Pas question d’État centralisateur

par  G. PUEL
Publication : avril 1978
Mise en ligne : 1er septembre 2008

LA nécessité de former des prix avec des revenus préétablis (et non plus l’inverse) revêt un caractère primordial. Elle n’implique en aucune façon, en revanche, un dirigisme touche-àtout ou une étatisation livrant la production aux gouvernements qui se succèdent. Le capitalisme d’Etat serait, au surplus, un contresens, à l’heure où les plus récentes techniques tendent à la déconcentration, aux autonomies de gestion et au fédéralisme, en miniaturisant les outillages, en dépeuplant les usines et en dispersant les moyens de production.
Le vrai problème consiste d’une part, à instituer un régime généralisé de contrats collectifs déterminant la part revenant a chacun, actif ou passif ; d’autre part, à insérer cette répartition contractuelle dans une organisation communautaire, à base professionnelle et interprofessionnelle, prenant en charge les diverses branches et leurs ressortissants producteurs et non-producteurs.
Au sein de cet encadrement syndicalo-coopératif, les entreprises oeuvreraient pour la communauté qui est la leur. Libérées du souci de la vente ainsi que des charges sociales, fiscales et d’investissements, elles rivaliseraient d’émulation sur pied d’égalité, tels des coureurs sur un stade. Cela, sous l’arbitrage du client devenu solvable et dûment informé par d’impartiales notices communautaires des caractéristiques des produits offerts.

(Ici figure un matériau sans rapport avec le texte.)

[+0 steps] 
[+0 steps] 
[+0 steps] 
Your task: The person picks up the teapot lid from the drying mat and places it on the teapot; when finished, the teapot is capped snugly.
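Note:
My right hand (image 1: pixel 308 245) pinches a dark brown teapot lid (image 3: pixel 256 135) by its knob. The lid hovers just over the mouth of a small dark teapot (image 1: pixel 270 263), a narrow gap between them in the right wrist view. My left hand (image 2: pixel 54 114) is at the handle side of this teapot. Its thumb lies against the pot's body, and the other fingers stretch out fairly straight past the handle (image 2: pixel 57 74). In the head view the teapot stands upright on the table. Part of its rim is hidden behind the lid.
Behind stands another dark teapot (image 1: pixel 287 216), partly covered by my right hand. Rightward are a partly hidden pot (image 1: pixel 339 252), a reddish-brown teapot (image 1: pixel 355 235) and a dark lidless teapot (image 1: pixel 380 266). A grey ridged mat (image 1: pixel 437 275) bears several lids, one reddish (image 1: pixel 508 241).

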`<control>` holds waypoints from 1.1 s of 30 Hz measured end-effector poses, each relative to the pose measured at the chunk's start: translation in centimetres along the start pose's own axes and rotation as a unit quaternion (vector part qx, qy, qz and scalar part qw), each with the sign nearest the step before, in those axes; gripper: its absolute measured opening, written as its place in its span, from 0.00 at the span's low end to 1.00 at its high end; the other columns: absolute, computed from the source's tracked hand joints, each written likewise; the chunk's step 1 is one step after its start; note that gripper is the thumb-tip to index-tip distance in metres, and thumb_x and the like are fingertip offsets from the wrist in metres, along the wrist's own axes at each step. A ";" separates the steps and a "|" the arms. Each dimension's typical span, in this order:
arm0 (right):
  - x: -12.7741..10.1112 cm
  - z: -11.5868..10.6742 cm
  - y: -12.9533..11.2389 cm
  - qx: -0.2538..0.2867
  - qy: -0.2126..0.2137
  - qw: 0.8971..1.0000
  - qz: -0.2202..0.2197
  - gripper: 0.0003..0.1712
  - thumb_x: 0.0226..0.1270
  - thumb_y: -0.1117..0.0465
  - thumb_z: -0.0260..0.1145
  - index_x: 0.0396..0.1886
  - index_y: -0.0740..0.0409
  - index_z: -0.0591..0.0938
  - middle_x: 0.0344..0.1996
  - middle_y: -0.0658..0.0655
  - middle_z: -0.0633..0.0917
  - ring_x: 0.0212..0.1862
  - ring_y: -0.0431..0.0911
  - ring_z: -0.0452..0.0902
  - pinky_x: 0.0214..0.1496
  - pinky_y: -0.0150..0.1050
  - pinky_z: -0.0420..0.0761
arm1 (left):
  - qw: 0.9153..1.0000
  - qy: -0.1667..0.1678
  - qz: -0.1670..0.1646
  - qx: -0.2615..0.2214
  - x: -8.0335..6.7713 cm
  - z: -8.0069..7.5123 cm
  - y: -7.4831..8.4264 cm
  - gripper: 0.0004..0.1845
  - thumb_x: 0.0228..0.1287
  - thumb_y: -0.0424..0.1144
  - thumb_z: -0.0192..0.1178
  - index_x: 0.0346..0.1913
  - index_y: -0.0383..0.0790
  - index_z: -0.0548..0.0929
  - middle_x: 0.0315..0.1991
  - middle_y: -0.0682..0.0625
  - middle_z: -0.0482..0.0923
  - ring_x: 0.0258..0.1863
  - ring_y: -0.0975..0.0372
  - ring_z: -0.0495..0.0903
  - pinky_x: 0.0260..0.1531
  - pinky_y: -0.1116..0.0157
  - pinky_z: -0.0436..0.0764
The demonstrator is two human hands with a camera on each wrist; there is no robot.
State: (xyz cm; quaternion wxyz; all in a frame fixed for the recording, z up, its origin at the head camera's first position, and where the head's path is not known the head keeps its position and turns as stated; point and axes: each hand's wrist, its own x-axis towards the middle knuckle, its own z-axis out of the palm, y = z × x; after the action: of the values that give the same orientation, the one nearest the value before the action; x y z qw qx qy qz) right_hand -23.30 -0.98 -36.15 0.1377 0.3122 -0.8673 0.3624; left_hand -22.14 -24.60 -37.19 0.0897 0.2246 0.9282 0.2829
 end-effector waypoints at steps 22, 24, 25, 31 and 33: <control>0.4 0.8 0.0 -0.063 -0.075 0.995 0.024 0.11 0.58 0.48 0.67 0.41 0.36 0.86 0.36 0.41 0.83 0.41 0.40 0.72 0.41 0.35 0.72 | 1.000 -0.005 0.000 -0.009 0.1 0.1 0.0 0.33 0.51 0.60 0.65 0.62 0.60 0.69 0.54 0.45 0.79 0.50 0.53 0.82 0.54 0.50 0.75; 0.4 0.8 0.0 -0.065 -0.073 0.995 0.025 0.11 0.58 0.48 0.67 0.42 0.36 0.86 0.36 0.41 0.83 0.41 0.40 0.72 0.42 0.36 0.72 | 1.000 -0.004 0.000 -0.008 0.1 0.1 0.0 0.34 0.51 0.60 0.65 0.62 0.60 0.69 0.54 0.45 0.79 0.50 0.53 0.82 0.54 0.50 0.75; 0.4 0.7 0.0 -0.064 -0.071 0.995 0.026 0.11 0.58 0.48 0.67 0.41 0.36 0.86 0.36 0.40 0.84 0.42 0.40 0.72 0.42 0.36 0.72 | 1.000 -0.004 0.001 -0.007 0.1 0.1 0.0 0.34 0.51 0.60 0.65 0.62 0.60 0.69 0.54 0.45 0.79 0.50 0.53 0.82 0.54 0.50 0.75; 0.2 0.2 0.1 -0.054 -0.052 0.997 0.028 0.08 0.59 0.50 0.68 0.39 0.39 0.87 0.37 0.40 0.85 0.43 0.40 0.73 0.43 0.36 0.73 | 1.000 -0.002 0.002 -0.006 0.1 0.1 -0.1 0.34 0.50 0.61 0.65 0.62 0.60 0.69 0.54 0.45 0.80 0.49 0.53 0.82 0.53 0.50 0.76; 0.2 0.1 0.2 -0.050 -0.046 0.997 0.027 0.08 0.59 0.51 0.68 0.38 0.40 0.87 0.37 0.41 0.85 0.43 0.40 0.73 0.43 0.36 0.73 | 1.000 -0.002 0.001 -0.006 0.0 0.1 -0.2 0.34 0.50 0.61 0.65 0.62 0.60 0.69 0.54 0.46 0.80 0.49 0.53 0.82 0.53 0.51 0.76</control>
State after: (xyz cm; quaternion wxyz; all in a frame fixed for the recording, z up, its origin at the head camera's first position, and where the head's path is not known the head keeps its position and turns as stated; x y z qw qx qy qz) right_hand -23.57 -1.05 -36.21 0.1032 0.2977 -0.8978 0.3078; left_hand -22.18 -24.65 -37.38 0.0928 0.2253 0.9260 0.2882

Il suffit d’inventorier les possibilités de la production et l’étendue des besoins à pourvoir, pour comprendre que chacun pourrait jouir d’un large pouvoir d’achat et que, parallèlement, il y aurait encore du travail pour fous. L’homme de la rue commence à le percevoir. Malheureusement, ni les debaters de la majorité ni ceux de l’opposition n’ont pris conscience des nouvelles réalités.